[ 1 ] [ 2 ] [ 3 ] [ 4 ] [ 5 ]

Session E-DIST

Building Distributed Web
Applications Using XML

Rick Strahl
http://www.west-wind.com

Building Distributed Web Applications Using XML

Resources:

wwxml Converter:
http://www.west-wind.com/wwxml.asp

The next wave of application development is upon us in the form of distributed applications that communicate data rather than presentation between client and server sides. XML is becoming the messaging standard of choice and the primary mechanism for providing the protocol of communication. In this article Rick describes why XML is a great fit for this architecture and introduces some free tools you can use to easily take advantage of XML to build distributed applications that work over the Web.

XML is shaping up as a key technology in distributed applications. You couldn't have missed it in the hype happening in the trade papers. But unlike other over-hyped technologies XML has been rapidly accepted because it solves very specific technical problems by using a standard protocol/data representation. The simple act of agreeing to a common data format for data is making data exchange drastically easier than it ever was before.

In this article I want to discuss XML from the perspective of a messaging and data representation mechanism in distributed applications. For these applications XML is the ideal transport mechanism as it can open up applications to all sorts of clients including Fat Client, Thin Client, Browser based and even Palm Top applications.
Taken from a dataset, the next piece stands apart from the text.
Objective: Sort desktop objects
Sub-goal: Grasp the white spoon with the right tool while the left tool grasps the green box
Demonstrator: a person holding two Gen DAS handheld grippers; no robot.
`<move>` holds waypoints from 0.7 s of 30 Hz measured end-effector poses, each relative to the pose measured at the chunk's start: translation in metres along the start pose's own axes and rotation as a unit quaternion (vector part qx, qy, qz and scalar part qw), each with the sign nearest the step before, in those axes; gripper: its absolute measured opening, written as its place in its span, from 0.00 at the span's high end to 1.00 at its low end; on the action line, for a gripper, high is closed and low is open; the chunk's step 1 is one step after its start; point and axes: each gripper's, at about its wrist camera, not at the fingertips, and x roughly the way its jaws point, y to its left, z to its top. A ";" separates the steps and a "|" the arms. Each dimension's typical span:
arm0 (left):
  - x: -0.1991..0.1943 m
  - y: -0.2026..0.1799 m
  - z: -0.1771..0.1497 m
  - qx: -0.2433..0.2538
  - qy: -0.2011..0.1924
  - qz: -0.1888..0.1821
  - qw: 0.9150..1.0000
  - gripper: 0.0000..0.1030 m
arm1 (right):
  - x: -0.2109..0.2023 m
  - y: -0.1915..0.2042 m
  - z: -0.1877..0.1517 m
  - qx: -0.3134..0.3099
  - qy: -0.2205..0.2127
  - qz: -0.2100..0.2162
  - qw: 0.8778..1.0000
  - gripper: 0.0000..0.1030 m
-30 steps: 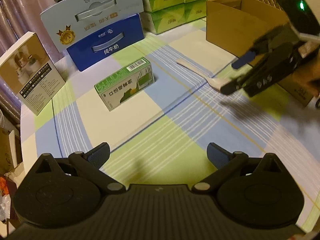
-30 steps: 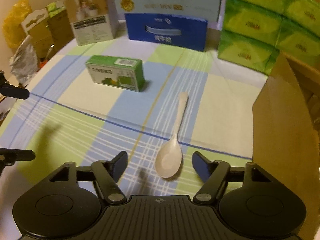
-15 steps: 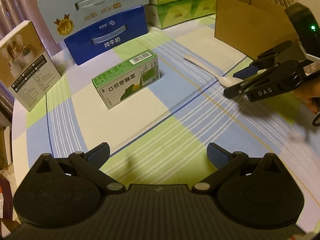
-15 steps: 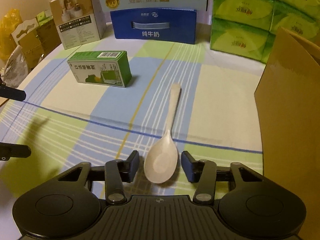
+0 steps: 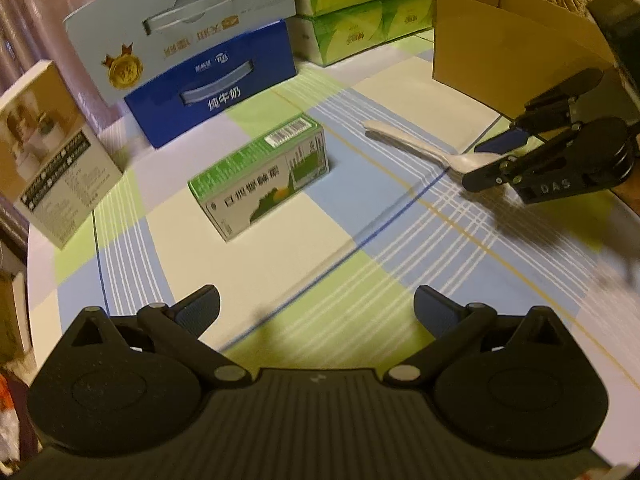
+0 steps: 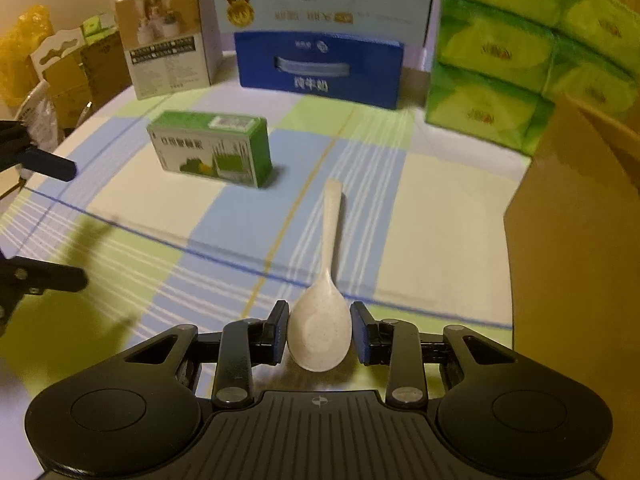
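A cream spoon [image 6: 320,328] lies on the checked tablecloth, handle pointing away. My right gripper [image 6: 320,332] is shut on the spoon's bowl, one pad against each side. In the left wrist view the same right gripper [image 5: 484,162] grips the spoon [image 5: 400,138] low over the cloth. A green carton [image 5: 260,176] lies on its side mid-table, also in the right wrist view as the green carton [image 6: 212,148]. My left gripper [image 5: 316,304] hovers open and holds nothing, well short of the carton. Its fingers show at the left edge of the right wrist view as the left gripper [image 6: 60,222].
An open cardboard box [image 6: 580,240] stands just right of the spoon, seen far right as the cardboard box [image 5: 500,40]. A blue milk case [image 5: 212,84], a pale blue case, green tissue packs [image 6: 500,52] and a brown-and-white box [image 5: 48,152] line the back.
The right gripper moved forward over the spoon's bowl and its fingers narrowed from wide apart onto its sides. The left gripper stayed open and drifted slightly.
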 end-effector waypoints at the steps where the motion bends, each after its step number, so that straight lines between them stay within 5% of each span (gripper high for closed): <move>1: 0.000 0.001 0.003 0.008 -0.003 0.000 1.000 0.02 | -0.001 0.000 0.004 -0.001 -0.003 0.001 1.000 0.70; 21: 0.057 0.017 0.064 0.177 -0.021 0.018 0.984 0.02 | 0.046 -0.005 0.065 -0.060 -0.003 0.026 0.998 0.70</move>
I'll introduce some concepts of persisting data and objects to XML generically that make it possible to build flexible solutions that can work well in standalone applications as well as distributed applications sharing data over the Web by building smart components and objects and using XML to represent that data as it travels over the Web.
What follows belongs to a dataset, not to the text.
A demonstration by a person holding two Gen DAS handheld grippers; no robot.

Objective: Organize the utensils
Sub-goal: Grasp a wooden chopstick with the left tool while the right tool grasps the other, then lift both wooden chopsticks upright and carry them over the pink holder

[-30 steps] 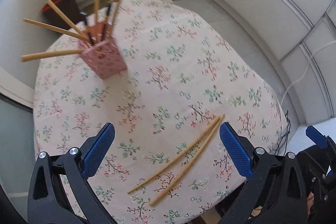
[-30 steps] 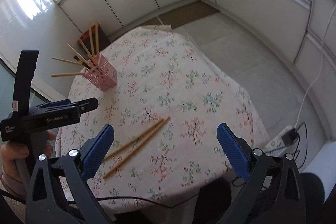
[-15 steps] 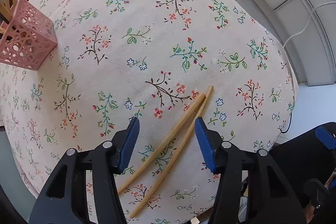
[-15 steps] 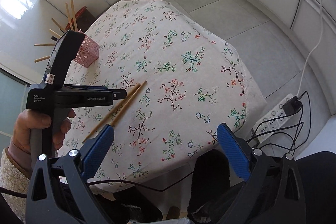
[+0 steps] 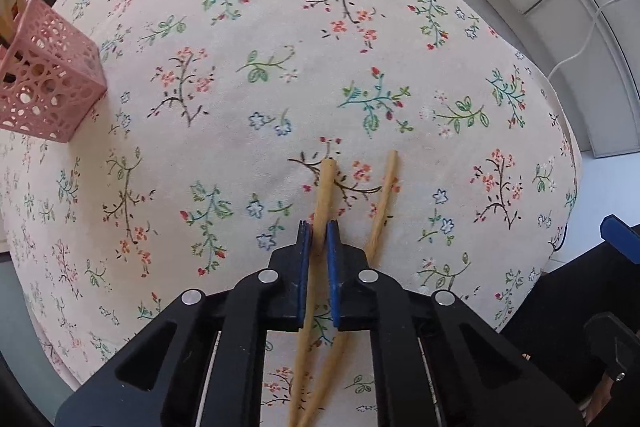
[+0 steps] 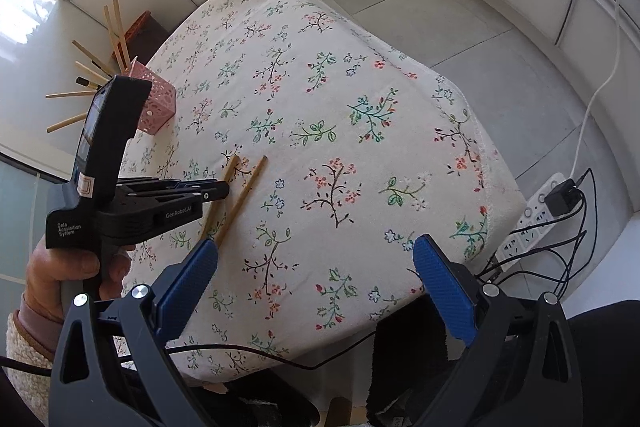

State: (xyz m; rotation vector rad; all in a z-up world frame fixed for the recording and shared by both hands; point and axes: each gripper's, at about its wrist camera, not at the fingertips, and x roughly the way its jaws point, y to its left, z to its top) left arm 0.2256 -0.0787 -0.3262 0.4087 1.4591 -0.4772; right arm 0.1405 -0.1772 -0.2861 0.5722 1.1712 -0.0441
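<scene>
Here, nearest the viewer, the left gripper [image 5: 319, 231] has its blue pads pinched narrowly around one chopstick [image 5: 325, 187], gripping it partway along the shaft so that the far tip pokes out ahead of the pads and the near end trails back under the gripper body. That mid-shaft hold likely keeps the stick balanced for lifting. A second chopstick [image 5: 383, 199] lies loose on the tablecloth [image 5: 248, 27] just right of the held one, the two crossing near the table's front edge and splaying apart farther out; it sits outside the pads and seems meant for a later pick. The right gripper [image 6: 316, 275] hangs off the table's front edge, to the right of the chopsticks, with its pads spread wide and nothing between them, probably kept back to leave the left one room. Beyond the chopsticks the flowered cloth is bare and flat. Far off to the left of the chopsticks, close to the table's left edge, stands the pink holder [image 5: 44, 83], a perforated square cup with more sticks fanning out of its top. The path to it looks unobstructed, though the fanned sticks narrow the opening. A power strip [image 6: 540, 211] and cables lie on the floor past the right edge.
</scene>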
In the process I'll also introduce some free Visual FoxPro and COM tools that help you easily persist your objects and data into XML quickly and efficiently with a few lines of code as well as introducing you to the client side tools you can use to use the XML data in a browser and in a Visual FoxPro Fat Client application transparently. But before we dig into code, let's review the premise of XML as it relates to a message mechanism used to represent and transfer data.
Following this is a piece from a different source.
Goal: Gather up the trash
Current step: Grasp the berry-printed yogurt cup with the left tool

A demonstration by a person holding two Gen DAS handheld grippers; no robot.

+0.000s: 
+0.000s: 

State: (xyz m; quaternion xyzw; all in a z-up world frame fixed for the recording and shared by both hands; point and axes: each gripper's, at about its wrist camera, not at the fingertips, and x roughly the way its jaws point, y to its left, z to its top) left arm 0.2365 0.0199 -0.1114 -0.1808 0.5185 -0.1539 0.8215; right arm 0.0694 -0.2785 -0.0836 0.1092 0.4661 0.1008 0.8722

XML as a Data Representation and Messaging Standard

The full XML spec is rather complex because there are so many related technologies such as XSL, schemas and data definitions that are making XML complex for the first time user. Those offshoots provide powerful functionality to XML, but they don't exactly make learning it easy. However, at the core XML is a straightforward standard that's easy to understand and work with thanks to a standard XML parser object model which is consistent on different development platforms (client/server, Thin Client/Fat Client, Windows/Unix/Mac).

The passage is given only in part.